Wikipedia
Moscow-Petushki, also published as Moscow to the End of the Line, Moscow Stations, and Moscow Circles, is a pseudo-autobiographical postmodernist prose poem by Russian writer and satirist Venedikt Yerofeyev.
Written between 1969 and 1970 and passed around in samizdat, it was first published in 1973 in Israel and later, in 1977, in Paris.
It was published in the Soviet Union only in 1989, during the perestroika era of Soviet history, in the literary almanac ''Vest' '' and in the magazine Abstinence and Culture (, Trezvost i Kultura) in a slightly abridged form.

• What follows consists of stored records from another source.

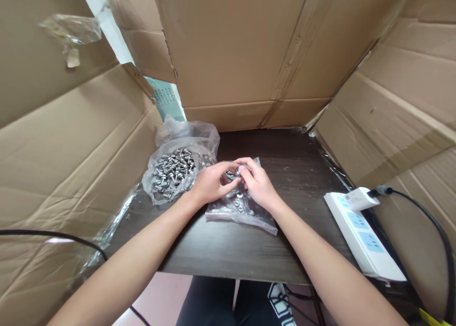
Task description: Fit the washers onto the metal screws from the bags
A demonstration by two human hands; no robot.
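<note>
our left hand (211, 183) and right hand (257, 183) pinch small screws (231, 175) together over a flat clear bag (242, 211), fingers clenched on them

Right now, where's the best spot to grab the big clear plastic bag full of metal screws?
Probably at the bunched, empty top of the clear plastic bag of metal screws, its far end, coming from above. The screws pool heavy and loose lower down, and the open mouth faces up, so lifting there should keep them in.

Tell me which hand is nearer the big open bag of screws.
Left. The left hand sits just right of the open bag of screws, nearly touching it; the right hand is farther right, over the small flat bag.
</note>
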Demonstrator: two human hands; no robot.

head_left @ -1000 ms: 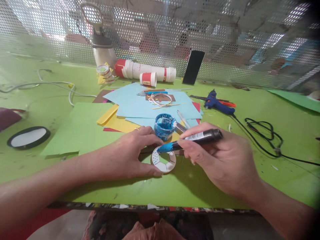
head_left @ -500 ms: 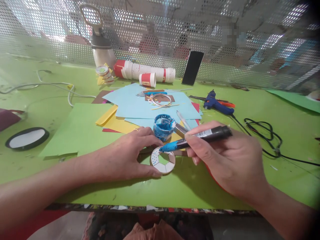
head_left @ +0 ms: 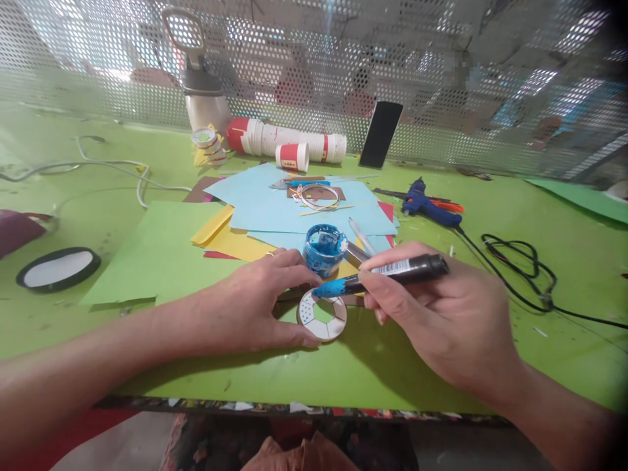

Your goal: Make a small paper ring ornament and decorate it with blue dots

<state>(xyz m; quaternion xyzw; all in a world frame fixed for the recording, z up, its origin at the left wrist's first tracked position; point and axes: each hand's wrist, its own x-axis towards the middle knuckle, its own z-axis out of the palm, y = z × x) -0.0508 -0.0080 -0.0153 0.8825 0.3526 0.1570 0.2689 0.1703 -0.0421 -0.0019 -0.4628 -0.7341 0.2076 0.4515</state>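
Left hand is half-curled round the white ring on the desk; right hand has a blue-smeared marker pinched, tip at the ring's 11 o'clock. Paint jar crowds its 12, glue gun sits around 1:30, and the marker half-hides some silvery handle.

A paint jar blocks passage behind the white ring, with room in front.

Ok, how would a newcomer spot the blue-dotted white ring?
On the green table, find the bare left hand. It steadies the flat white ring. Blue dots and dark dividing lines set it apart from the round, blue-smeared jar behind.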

The story follows an alcoholic intellectual, Venya (or Venichka), as he travels by a suburban train on a 125 km (78 mi) journey from Moscow to visit his beautiful beloved and his child in Petushki, a town that is described by the narrator in almost utopian terms.

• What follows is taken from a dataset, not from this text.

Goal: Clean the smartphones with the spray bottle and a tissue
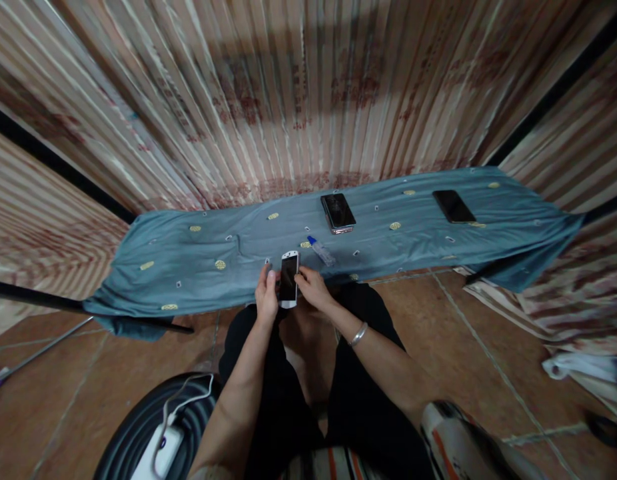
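Left hand (266, 293): fingers wrapped on the left edge of the white phone (289, 279).
White phone: between both hands, at the near edge of the blue cloth (188, 257), dark screen up.
Right hand (313, 288): fingers closed on the phone's right edge.
Small bottle (320, 250): lying just past the right hand.
Two dark phones (338, 212) (453, 206): farther back, to the right.

Blue-grey cloth (188, 260) over a low bench, with objects lying on it.

A dark phone (338, 212) lay face up at the centre of the frame, and a second dark phone (453, 206) lay well apart at upper right. A small clear bottle with a blue cap (320, 251) lay on its side just below the central phone. A black round object (138, 427) carrying a white charger and cable (163, 450) sat at lower left on the brown tiled floor (463, 347).
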A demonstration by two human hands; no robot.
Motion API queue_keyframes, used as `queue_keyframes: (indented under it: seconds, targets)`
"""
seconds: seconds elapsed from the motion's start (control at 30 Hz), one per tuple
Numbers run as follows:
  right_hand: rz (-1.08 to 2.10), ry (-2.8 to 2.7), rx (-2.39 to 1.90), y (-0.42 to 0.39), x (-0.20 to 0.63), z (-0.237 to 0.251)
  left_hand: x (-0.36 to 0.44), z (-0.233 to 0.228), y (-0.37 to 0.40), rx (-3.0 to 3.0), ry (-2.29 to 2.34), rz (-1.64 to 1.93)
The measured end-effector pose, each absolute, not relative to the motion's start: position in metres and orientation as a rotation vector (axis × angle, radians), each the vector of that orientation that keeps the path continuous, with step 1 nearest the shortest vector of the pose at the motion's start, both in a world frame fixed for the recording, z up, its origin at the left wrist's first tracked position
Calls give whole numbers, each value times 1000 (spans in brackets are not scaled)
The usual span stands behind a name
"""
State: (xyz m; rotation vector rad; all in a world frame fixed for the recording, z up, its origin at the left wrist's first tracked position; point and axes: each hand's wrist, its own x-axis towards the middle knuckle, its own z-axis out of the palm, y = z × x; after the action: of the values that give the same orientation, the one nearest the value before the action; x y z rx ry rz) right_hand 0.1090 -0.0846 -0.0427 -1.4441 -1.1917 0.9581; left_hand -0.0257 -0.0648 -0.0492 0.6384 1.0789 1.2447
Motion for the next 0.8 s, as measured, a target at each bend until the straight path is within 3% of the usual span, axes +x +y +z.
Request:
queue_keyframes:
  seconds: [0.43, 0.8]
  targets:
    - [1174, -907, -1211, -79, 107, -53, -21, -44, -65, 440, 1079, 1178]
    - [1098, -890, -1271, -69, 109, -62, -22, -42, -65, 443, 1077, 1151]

At the start of the story, he has just been fired from his job as foreman of a telephone cable-laying crew for drawing charts of the amount of alcohol he and his colleagues were consuming over time. These graphs showed a clear correlation with personal characters. For example, for a Komsomol member, the graph is like the Kremlin Wall, that of a "shagged-out old creep" is like "a breeze on the river Kama", and Venya's chart simply shows his inability to draw a straight line because of the amount he has drunk. Venichka spends the last of his money on liquor and food for the journey. While on the train, he engages in lengthy monologues about history, philosophy and politics. He also befriends many of his fellow travellers and discusses life in the Soviet Union with them over multiple bottles of alcohol. Eventually Venichka oversleeps his station and wakes up on the train headed back for Moscow. Still drunk, half-conscious and tormented by fantastic visions, he wanders aimlessly the night city streets, happens upon a gang of thugs, and is promptly chased and murdered by them.